Every lawyer knows it is more effective to attack than to defend. What takes a moment to allege takes years to disprove. No sooner was one “reason” for invading Iraq challenged, than another took its place. Invasion of Iraq saved George Bush Sr. from national focus on the Savings and Loan scandals; invasion of Iraq has spared his son from explaining his and his advisors’ intimate involvement with corporate corruption and fraud. 

When it is relevant— with this administration it is very relevant—attack ad hominem—another successful Republican tactic. Once the adversary uses it, it must be matched. The overwhelming preponderance of evidence is on your side. While the Republican right engaged in irresponsible, daily, and widely disseminated vilification of the Clintons, the politically significant conflicts of interest, shady deals, and illegal actions of Bush, Cheney, and Rove are rarely if ever mentioned by their political challengers, and often confined to the miniscule circulation of the progressive press. 

Even on national security—their trump card—the Bush administration has failed. The most likely sources and ports of entry for weapons of mass destruction have been left unguarded. The numbers of people in the world deeply motivated to trade their lives for death of an American, any American, has increased under Bush foreign policy, and will continue to increase. 

3. USE THE PRESS 

Mass media are the infrastructure of the country. Not the Constitution, not the right to vote, not community—but television, that glass panel of flashing light and moving images, and billboards, and print, that slam into consciousness most of the waking hours for most of us, every day. The media have become our consciousness, our nervous system.  

The strong, able Democrats in Congress must do what the Marchers did—engineer a series of events that the press cannot ignore. It took 150,000 marchers assembling in the Capitol for the whole media apparatus to at last direct its lens to the street, but they did. Although the politburo ignored them, two-thirds of the electorate saw, heard, and said the president should listen to the message. 100 Congressional Democrats, with their own “Contract for America,” stepping over the line together at a giant press conference will not be ignored. You are leaders. You still control the purse.  
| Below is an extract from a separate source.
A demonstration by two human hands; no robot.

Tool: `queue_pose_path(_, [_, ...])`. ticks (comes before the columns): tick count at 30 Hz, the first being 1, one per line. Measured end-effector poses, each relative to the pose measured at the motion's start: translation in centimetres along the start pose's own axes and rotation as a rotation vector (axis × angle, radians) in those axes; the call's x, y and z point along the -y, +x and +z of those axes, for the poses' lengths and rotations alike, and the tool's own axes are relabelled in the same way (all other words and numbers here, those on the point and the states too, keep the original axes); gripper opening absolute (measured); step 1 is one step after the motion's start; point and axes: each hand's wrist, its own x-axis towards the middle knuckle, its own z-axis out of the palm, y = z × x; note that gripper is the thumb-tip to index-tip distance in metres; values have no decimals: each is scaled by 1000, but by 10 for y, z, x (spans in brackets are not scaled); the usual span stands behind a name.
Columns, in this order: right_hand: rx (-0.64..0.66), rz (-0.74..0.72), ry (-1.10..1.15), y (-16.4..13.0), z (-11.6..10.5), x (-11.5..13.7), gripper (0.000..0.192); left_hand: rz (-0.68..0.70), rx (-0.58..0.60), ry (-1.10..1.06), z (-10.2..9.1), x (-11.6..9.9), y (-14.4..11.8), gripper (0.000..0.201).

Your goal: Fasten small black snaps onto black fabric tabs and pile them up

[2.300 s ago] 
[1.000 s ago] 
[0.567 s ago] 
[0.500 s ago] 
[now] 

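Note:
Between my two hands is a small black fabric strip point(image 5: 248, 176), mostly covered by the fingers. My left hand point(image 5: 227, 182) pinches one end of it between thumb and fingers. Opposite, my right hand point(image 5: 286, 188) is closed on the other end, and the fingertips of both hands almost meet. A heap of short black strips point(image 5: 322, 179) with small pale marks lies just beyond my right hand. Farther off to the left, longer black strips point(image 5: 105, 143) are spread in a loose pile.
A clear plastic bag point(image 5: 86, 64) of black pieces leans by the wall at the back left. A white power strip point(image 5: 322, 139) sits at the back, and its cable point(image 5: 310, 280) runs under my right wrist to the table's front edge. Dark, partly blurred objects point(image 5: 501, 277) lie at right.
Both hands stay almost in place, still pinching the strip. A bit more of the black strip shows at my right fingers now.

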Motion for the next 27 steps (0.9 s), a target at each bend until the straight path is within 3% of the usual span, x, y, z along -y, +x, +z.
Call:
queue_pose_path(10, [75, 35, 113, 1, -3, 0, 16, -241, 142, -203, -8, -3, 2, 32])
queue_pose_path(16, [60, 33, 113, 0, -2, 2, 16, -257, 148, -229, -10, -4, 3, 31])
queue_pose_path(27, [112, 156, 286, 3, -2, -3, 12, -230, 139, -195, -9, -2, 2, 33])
When the Labor Party in England staged a similar manifestation of dissent, it was world news. We suggest a continuing series of press conferences on the Capitol steps, programmed with real information and argument, presented in a way that will be picked up by the press. You must take back your share of the press.  
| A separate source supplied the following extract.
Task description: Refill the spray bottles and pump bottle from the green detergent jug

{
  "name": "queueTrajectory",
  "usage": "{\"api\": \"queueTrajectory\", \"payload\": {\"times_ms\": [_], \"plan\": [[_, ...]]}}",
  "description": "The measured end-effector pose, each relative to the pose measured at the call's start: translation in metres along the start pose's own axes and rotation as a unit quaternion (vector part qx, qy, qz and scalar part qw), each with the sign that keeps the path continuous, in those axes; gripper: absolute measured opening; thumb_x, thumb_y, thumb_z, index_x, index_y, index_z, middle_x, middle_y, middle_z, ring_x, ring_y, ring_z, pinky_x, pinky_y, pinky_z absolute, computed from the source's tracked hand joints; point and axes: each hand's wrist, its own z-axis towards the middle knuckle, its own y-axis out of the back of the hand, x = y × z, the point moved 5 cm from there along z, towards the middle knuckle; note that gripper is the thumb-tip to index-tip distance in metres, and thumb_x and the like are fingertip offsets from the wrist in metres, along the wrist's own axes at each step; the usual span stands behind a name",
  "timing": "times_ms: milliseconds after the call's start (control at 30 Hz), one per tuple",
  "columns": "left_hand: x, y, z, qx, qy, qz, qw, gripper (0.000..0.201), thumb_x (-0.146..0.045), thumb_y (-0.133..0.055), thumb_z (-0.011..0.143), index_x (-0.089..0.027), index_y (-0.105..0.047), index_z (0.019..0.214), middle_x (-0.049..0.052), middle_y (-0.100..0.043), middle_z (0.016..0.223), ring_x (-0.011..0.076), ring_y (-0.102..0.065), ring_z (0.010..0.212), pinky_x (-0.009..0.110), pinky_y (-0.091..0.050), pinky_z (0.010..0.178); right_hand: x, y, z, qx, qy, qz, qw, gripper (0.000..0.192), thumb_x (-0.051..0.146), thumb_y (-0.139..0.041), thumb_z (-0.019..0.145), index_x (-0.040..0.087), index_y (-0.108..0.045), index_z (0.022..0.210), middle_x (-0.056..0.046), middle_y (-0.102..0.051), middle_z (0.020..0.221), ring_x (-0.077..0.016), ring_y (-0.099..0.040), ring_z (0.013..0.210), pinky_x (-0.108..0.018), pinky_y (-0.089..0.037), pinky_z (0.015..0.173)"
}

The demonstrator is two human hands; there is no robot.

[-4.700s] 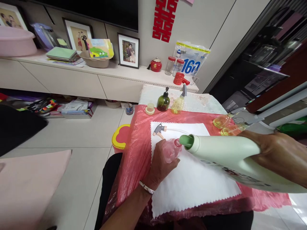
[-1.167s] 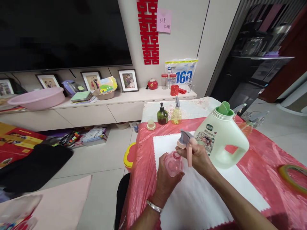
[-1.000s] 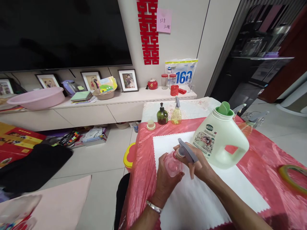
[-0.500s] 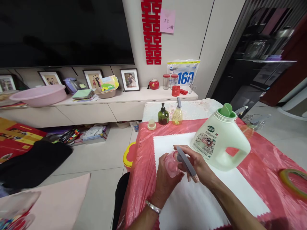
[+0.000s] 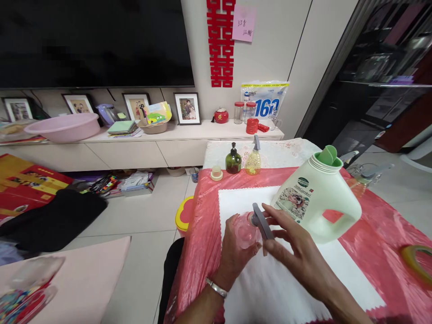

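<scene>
Currently the left hand (image 5: pixel 236 252) is wrapping around a small pink bottle (image 5: pixel 243 230), holding it upright over the white cloth (image 5: pixel 270 288) on the tabletop (image 5: pixel 371 234). The right hand (image 5: pixel 297 252), fingers loosely spread, is resting against the grey trigger sprayer (image 5: pixel 260 221) seated on the neck, its long axis slanting down toward the person. A green detergent jug (image 5: pixel 319 198) is standing just beside.

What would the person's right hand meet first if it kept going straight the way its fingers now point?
The right hand points up-left, and its fingers already touch the grey spray head on the pink bottle gripped by the left hand. So it probably meets that spray head first, though depth is unclear.
</scene>
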Motion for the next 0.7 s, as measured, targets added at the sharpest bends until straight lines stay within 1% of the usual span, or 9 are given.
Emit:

A second event, designed to coerce media attention, is a vigil, from now until the election, of the people who maintain this country: teachers and professors, medical personnel, receptionists, postal employees, librarians, artists, firemen, etc.—all of whom are being fired, squeezed dry, deprived of facilities and equipment, asked to do the impossible—all in the interest of tax cuts and military expansion. And without leaders, without political instruction, they don’t know how to voice their complaints.  

Every week a new representative group of the decent, industrious, and at this point helpless people who make this country a good place to live, would share their problems and their lives in a vigil. Their slogan, on their own behalf and on behalf of the people whom they serve: We Want Our Money Back.  
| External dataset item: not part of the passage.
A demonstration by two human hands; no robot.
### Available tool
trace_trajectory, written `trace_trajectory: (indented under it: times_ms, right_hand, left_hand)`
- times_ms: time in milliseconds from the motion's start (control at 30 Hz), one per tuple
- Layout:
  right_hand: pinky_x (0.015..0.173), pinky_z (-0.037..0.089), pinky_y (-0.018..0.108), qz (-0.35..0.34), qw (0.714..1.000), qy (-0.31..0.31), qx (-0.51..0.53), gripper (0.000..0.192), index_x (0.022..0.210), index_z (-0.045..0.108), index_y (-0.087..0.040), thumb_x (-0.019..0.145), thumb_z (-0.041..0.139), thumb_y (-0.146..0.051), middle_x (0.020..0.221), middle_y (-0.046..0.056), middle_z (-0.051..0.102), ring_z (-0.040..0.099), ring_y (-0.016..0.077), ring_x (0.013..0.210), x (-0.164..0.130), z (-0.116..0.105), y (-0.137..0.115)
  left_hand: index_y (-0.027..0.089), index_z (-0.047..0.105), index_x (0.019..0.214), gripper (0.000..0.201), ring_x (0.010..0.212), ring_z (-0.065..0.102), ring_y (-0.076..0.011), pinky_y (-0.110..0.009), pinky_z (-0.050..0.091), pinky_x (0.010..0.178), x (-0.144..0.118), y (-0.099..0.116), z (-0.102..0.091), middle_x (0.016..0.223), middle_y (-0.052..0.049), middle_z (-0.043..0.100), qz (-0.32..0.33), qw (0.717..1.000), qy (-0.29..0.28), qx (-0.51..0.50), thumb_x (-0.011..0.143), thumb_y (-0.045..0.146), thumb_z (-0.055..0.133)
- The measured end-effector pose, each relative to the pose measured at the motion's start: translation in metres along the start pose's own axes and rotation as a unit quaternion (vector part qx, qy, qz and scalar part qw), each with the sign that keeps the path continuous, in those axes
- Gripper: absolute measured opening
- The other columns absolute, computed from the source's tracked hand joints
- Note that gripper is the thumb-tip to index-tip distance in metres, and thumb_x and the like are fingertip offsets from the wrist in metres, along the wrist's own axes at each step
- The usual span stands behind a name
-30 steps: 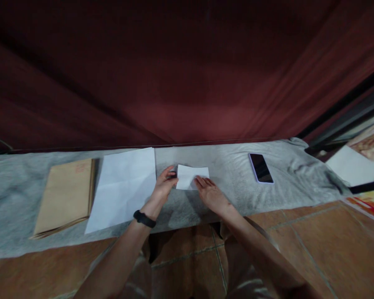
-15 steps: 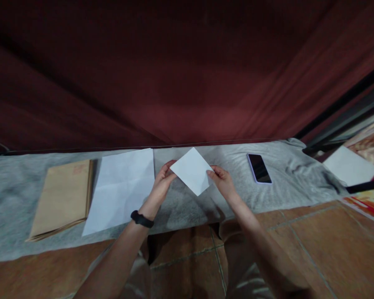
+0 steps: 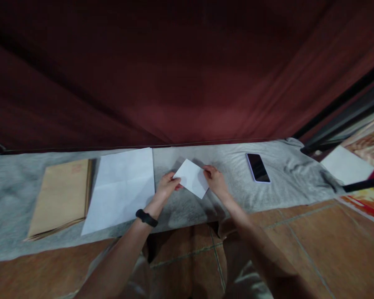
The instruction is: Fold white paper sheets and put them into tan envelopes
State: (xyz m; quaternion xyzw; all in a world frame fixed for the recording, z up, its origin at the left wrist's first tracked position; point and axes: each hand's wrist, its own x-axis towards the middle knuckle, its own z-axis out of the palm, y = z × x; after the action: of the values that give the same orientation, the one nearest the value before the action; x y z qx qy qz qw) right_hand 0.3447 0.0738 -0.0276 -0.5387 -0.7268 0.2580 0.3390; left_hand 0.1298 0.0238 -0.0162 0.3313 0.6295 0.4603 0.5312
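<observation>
Pinching small white paper (image 3: 191, 178) by its left corner w/ L hand (image 3: 166, 186), thumb on top & other fingers tucked below; clamping its right edge w/ fingers of R hand (image 3: 217, 182), partly hidden there, so can't tell thumb placement. Held diamond-wise btwn both hands at middle of bench (image 3: 233, 160), w/ one corner pointing back toward body; can't tell whether touching or just above. To do well: pinch light, near edges only, to avoid denting the middle. Turn w/ both hands at same rate, to avoid twisting. Line up corners & edges before pressing anything flat. Press down on bench, not in mid-air, running a fingertip from middle out to ends; go over twice, given soft pile beneath, likely to blunt a crease. Further out, on grey cloth (image 3: 286, 176), rumpled toward right end: to left, large white sheet (image 3: 123, 191) lying flat w/ faint creases, then brown paper stack (image 3: 60, 195), maybe envelopes, just beside; to right, phone (image 3: 258, 168) in pale purple case, w/ dark screen, well apart from hands. Behind, dark red fabric (image 3: 187, 83) across full width; below, brown tiled floor (image 3: 324, 236); far right, pale flat piece (image 3: 347, 165) & bright printed sheet (image 3: 366, 206), too blurred to read. Dim light overall.
</observation>
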Motion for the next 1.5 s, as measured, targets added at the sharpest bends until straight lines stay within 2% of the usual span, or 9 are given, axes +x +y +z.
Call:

The deplorable reshaping of democracy, world governance, the nature and extent of war, and the most recent world Imperium was a long time building. The presidency of George W. Bush has pushed it to critical mass. Human life, and the conditions for life cannot support an equally long time for correction. The rapid defeat in the next two elections of the Bush troika that rules the world will go a long way toward restoration.  

They are few and we are many. You are stronger than you think.  

Ariel Parkinson is a Berkeley painter, designer and poltical activist.